Jean Granville calls attention to the fact that US policymakers did not predict Germany's reunification and asks us to consider the possibility of a similar scenario in Korea. I quote at length because I find her argument to be quite interesting and outside of the boring boxes in which most foreign policy discussions take place:
The truth is that Germany’s division was only made possible by the Soviet occupation. But it lasted long enough to look like the normal state of things, just as Europe’s division did. Most people, including the experts, were completely unable to imagine any other situation. Days before the Wall was opened, as thousands of East Germans were already pouring to the West through Hungary, the division of Europe was still thought of as unshakable. And let us not even mention the Soviet Union.
The mental process of rationalization played its part. All kinds of reasons such as those mentioned above were used to justify this state of things. A world without the Eastern Bloc, the Soviet Union and the GDR was so difficult to imagine that it had to be justified by more than the Soviet occupation.
Finally, a Sovietless world was also seen as very frightening. There were some good reasons for that, but overall, most people were essentially conditioned to accept the political order as it was. Wishing for it to change was seen as unrealistic and irresponsible. This is probably the main reason why the Cold War wasn’t exactly won by the West: the West didn’t want to, or at least most people seemed to view some sort of negotiated settlement as much more preferable than what finally happened.
Except maybe for the Germans who revealed themselves as much keener to reunify than they had previously seemed. Backed with huge support by Germans from both sides of the former Iron Curtain, Kohl was able to play his part very efficiently. He made it very clear that he was asking for Soviet permission essentially out of courtesy. What he gave in exchange for the Soviet agreement was a symbolic face-saving concession: the recognition of the Oder-Neisse line as the German-Polish border. So both Germany and the Soviet Union conceded on matters they couldn’t do anything about, and the matter was settled.
There are essentially two lessons here. First, totalitarian regimes hide their weaknesses well. East Germany had no substance, only Soviet tanks were keeping it together, but the West didn’t see it. Likewise, the Soviet Union fell apart much more easily than anyone would have thought.
Second, no one knows when a totalitarian regime will fall apart, and no one can do much about it. During the final phase of the Cold War, Western powers essentially did their best to keep the Soviet Union in place.

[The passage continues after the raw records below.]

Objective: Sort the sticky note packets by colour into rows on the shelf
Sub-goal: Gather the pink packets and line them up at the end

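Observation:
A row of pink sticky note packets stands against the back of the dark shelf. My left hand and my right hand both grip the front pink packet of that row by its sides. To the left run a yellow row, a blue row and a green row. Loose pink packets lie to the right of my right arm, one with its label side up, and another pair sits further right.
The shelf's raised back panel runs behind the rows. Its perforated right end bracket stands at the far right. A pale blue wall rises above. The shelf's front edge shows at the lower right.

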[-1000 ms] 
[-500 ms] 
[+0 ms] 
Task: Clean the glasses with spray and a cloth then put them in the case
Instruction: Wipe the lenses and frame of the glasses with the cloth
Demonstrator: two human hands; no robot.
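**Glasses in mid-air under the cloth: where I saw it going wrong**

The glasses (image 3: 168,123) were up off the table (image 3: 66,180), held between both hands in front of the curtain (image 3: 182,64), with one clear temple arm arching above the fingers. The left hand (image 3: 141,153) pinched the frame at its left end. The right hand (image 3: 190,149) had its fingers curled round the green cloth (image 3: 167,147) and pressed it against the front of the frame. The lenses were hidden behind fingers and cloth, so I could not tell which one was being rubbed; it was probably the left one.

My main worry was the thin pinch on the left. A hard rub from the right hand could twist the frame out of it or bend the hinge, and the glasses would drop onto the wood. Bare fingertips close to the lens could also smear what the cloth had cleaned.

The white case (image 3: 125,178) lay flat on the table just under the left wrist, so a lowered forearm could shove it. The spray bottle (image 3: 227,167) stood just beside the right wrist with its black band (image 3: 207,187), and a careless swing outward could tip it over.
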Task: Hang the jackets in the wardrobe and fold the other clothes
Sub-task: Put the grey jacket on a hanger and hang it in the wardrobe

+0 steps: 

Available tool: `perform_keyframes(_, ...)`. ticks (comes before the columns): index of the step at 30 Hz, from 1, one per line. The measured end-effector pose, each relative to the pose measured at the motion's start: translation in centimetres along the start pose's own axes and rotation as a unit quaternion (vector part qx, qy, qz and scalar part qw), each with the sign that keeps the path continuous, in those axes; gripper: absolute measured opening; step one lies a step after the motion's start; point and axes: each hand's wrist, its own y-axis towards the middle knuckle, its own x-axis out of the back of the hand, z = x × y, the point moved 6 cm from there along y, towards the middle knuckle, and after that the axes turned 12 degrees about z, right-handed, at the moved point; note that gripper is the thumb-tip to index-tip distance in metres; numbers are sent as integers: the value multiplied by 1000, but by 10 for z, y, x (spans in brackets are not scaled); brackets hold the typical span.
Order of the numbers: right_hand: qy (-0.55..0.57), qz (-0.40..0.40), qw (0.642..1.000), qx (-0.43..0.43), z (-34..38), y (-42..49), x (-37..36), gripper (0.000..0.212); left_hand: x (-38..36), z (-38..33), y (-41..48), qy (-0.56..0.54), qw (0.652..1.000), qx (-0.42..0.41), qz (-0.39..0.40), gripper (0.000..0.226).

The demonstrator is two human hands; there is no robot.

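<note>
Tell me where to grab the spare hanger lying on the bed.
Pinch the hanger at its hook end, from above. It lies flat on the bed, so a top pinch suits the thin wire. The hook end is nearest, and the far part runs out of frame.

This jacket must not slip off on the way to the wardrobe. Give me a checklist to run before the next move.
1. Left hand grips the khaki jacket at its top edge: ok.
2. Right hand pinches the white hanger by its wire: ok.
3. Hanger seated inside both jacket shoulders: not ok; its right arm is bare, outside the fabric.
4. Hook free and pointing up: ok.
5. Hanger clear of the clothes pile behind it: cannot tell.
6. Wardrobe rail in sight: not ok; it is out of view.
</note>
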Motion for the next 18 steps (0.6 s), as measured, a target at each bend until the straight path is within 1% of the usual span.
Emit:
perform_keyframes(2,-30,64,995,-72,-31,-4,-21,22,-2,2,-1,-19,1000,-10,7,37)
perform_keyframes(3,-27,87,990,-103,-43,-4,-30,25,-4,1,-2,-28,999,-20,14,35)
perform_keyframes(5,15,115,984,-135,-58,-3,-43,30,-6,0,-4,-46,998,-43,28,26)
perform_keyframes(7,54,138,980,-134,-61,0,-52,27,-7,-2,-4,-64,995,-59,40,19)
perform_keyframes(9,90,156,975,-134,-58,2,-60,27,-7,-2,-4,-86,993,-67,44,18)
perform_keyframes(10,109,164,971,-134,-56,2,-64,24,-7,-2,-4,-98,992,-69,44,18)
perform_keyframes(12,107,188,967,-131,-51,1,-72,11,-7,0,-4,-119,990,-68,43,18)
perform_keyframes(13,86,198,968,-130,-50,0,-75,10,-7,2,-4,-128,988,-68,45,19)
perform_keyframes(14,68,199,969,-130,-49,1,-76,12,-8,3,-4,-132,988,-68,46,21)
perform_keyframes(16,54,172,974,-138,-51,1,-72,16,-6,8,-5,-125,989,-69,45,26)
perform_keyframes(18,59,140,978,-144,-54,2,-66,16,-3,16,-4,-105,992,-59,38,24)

They supported Mikhail Gorbachev any way they could, ignored Yeltsin until the August 1990 coup, and failed to give much support to the Lithuanian independence movement. The Soviet Union’s demise was a completely autonomous process in which the West played no part. But the Soviet collapse still took place and no one could do much about it.
This is what makes it particularly silly to keep the same kind of illusions about North Korea today. The Korean peninsula is divided in much the same way as Germany was. Many experts make the same kinds of rationalizations as their predecessors did about Germany: China and Japan don’t want a “big” Korea, the U.S. will want to keep a military presence there (and a divided Korea gives them a pretext), South Korea believes reunification would be too expensive and so on.
That sounds a lot like the mistakes we made in the 1980s. First, these points are not very convincing in themselves. The U.S. doesn’t have any real interest in keeping thousands of soldiers in Korea when they could be very useful elsewhere. China could probably obtain a denuclearized Korea if reunification took place. Japan may be pleased not to be the only democracy standing up to China. And how in the world could South Korea not want to get bigger when it is facing neighbors like China and Japan? As for the economic costs of uniting two Koreas, they will be huge indeed, but that will probably not keep 90% of South Koreans and 100% of the North Koreans from demanding reunification.
And most importantly, whose decision will it be? As soon as the North Korean army, for any kind of reason, stops shooting people who try to sneak through the DMZ, the regime will be over and no one will be able to do anything about it. The South Koreans will not likely shoot refugees in order to keep them in the North, so the choice will be between a reunification within South Korea or in the whole peninsula. Plans for a huge humanitarian operation in the North may be devised, as they apparently are, but that will not change the final outcome, which will be the reunification of both Koreas.